O único candidato à presidência do Santa Clara nas eleições de sexta-feira considera que o elevado serviço da dívida obriga o clube a uma gestão financeira rigorosa, mas não compromete o objectivo do regresso à Liga principal.
“Face à oferta excessiva de jogadores com muita qualidade é possível criar um grupo de trabalho a um preço bastante competitivo” que permita aos ‘encarnados’ de Ponta Delgada “estar a linha da frente da Liga de Honra” e manter as perspectivas de subida, afirmou Mário Batista, em entrevista à agência Lusa.
Há quatro anos na direcção do Santa Clara, o candidato a presidente do único clube açoriano a disputar o segundo escalão do futebol nacional entende que o Santa Clara “tem de, definitivamente, ganhar o estatuto de ‘um grande’” da Liga de Honra”.
“Não é obsessão subir. Não vamos agravar o serviço da dívida por causa da parte desportiva, isso é mais do que claro”, assegurou Mário Batista, admitindo todavia que num cenário de desistência do objectivo da promoção dificilmente se conseguirá “cativar atletas ambiciosos”.
Tendo em conta as metas que defende, referiu também que, a haver qualquer ajuste no plantel no ‘mercado de inverno’ terá “forçosamente” de resultar da saída de algum jogador.
Fundado em 1927, o mais emblemático clube desportivo da ilha de S. Miguel disputou o escalão principal de futebol nacional nas épocas 1999/2000, 2001/2002 e 2002/2003, falhando por pouco o objectivo de regresso à I Liga nas temporadas 2008/2009 e 2009/2010.

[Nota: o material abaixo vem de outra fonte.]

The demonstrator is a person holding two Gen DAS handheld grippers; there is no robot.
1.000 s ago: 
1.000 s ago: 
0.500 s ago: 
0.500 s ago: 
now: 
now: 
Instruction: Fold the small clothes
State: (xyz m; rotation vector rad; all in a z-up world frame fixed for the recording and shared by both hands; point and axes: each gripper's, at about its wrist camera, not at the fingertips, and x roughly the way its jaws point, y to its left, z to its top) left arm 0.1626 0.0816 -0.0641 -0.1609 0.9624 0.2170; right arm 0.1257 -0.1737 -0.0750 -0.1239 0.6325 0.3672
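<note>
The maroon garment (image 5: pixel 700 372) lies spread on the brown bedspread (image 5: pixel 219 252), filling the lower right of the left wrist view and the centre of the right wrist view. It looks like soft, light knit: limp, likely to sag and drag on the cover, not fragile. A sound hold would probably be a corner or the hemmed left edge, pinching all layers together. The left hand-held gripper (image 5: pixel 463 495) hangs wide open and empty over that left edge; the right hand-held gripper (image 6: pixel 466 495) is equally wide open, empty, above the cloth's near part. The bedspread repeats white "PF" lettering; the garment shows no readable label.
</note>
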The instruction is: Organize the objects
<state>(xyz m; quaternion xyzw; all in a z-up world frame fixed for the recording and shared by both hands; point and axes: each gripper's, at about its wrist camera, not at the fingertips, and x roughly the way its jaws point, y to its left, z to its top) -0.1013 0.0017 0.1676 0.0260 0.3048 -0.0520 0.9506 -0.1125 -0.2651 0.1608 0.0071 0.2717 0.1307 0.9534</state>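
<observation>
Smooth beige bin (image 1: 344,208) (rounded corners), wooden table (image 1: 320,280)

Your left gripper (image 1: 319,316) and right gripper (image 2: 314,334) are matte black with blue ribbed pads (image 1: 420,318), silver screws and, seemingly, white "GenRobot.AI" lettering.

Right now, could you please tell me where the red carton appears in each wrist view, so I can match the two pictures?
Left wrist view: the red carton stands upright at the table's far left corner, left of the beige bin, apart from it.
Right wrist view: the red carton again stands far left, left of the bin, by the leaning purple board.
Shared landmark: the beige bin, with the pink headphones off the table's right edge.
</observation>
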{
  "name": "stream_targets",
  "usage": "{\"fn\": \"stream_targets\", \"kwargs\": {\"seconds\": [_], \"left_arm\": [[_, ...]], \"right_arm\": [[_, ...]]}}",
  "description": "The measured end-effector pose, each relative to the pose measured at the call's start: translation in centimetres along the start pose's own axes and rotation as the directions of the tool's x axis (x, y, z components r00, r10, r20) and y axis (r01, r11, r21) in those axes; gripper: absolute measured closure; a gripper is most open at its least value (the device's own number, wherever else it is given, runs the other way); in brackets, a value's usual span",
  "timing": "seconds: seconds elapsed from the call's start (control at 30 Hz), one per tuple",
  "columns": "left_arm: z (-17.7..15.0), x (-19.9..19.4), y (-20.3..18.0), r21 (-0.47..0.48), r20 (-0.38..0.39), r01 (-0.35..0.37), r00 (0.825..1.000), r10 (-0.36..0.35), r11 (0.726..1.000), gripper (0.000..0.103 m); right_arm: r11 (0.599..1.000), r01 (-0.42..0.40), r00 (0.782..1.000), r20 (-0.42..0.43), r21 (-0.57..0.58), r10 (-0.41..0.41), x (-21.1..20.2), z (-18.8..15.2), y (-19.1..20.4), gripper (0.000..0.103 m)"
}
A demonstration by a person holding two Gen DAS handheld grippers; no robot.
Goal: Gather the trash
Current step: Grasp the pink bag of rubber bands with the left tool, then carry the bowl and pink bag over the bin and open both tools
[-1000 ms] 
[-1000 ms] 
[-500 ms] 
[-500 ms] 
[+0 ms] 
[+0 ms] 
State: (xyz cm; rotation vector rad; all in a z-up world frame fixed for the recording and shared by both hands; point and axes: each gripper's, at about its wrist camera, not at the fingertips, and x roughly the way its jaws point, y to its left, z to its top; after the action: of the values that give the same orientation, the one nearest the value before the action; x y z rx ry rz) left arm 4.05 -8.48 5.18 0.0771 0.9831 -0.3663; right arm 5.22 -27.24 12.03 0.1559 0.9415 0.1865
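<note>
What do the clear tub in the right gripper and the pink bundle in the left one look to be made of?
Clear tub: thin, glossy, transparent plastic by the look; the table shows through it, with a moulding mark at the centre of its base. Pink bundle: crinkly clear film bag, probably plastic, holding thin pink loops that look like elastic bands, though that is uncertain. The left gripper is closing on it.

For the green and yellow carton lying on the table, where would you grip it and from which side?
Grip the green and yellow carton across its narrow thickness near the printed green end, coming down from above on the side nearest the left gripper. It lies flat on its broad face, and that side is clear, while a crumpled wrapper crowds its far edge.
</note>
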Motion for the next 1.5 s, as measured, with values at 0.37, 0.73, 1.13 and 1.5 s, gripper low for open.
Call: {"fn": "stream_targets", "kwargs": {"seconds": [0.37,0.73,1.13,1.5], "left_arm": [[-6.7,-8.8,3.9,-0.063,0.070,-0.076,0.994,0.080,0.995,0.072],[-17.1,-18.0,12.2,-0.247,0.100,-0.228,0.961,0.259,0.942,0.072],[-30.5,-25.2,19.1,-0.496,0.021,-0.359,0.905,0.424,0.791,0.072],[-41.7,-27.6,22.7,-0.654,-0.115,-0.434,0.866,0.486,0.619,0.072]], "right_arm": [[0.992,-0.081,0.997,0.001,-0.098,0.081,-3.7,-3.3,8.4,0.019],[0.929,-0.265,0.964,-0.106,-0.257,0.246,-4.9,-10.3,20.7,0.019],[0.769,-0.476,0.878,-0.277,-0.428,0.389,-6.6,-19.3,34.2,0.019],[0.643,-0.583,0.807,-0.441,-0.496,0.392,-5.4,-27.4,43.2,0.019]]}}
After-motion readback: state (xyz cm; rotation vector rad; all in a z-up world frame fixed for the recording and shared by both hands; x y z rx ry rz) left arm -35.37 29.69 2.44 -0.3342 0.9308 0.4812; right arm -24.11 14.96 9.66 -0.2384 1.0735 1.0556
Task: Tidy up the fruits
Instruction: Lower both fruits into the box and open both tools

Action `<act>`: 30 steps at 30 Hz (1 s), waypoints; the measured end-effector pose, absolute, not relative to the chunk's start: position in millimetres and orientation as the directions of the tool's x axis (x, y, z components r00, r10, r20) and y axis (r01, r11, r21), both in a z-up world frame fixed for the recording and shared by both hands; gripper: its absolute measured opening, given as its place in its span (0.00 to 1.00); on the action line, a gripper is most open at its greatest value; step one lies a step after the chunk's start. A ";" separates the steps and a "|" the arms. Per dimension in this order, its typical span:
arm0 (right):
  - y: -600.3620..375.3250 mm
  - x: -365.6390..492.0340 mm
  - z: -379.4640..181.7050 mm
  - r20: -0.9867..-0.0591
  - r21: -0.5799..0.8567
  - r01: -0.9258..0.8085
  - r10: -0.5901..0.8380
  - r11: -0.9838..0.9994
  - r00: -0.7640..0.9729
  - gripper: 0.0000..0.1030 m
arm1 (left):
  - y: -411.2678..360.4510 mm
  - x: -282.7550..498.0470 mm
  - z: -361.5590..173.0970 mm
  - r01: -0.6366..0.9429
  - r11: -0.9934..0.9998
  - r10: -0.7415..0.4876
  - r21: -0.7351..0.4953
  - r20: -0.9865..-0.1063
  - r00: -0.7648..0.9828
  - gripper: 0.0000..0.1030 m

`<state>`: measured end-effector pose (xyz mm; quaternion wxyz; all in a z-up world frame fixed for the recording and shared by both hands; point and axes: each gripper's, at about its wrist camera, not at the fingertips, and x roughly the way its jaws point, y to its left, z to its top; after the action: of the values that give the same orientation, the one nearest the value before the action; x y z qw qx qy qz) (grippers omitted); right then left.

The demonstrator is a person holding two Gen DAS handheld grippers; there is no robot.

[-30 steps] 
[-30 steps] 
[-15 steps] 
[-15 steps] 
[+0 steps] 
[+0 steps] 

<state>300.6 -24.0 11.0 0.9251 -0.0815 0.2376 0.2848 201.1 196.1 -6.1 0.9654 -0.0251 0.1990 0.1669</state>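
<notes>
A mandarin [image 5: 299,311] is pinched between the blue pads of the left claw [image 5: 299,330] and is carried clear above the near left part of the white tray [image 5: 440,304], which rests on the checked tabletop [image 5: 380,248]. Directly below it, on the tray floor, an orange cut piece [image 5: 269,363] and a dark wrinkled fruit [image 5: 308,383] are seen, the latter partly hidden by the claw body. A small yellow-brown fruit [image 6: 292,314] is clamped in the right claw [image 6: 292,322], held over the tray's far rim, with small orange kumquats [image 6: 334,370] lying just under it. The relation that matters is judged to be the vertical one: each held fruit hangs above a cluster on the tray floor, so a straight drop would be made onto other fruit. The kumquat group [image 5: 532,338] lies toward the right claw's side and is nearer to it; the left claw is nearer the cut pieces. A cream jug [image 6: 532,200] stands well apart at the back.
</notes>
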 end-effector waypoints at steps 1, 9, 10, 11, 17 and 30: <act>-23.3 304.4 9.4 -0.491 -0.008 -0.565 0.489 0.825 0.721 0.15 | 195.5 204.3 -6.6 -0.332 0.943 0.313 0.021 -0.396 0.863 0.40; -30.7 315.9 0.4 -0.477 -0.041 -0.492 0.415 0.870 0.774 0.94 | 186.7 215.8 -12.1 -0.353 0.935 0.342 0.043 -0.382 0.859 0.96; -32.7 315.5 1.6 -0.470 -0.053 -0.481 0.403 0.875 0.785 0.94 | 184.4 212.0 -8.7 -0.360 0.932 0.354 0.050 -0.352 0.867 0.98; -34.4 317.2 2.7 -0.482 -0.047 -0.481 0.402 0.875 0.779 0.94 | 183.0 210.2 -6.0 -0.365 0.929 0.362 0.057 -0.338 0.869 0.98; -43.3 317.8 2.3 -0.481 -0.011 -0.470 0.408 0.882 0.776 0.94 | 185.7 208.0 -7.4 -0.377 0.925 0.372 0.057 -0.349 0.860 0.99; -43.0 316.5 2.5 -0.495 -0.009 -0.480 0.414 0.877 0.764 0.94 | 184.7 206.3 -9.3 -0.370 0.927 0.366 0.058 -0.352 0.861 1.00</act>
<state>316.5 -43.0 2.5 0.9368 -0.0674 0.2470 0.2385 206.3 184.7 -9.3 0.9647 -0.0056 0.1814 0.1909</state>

Com cerca de 1200 sócios, o Santa Clara regista um passivo de 7,8 milhões de euros, o qual, se a equipa se mantiver na Liga de Honra, será liquidado a longo prazo (seis a oito anos). Numa situação de subida “esse prazo seria encurtado” para um limite de quatro anos, referiu.
Sobre o reduzido número de espectadores nos jogos do Santa Clara, uma média de 700, segundo indicou, Mário Batista alegou que “não basta praticar bom futebol e estar nos lugares cimeiros para atrair pessoas ao estádio”.
Gerido pelo Governo Regional, o Estádio de S. Miguel “parou no tempo, é velho, sem um mínimo de condições, que precisava de uma zona comercial para cativar as pessoas”, afirmou.
Mário Batista lamentou ainda ser o único candidato a presidente do clube, mas sublinhou que essa circunstância pode significar o “apoio implícito” dos sócios ao rumo que tem vindo a ser seguido.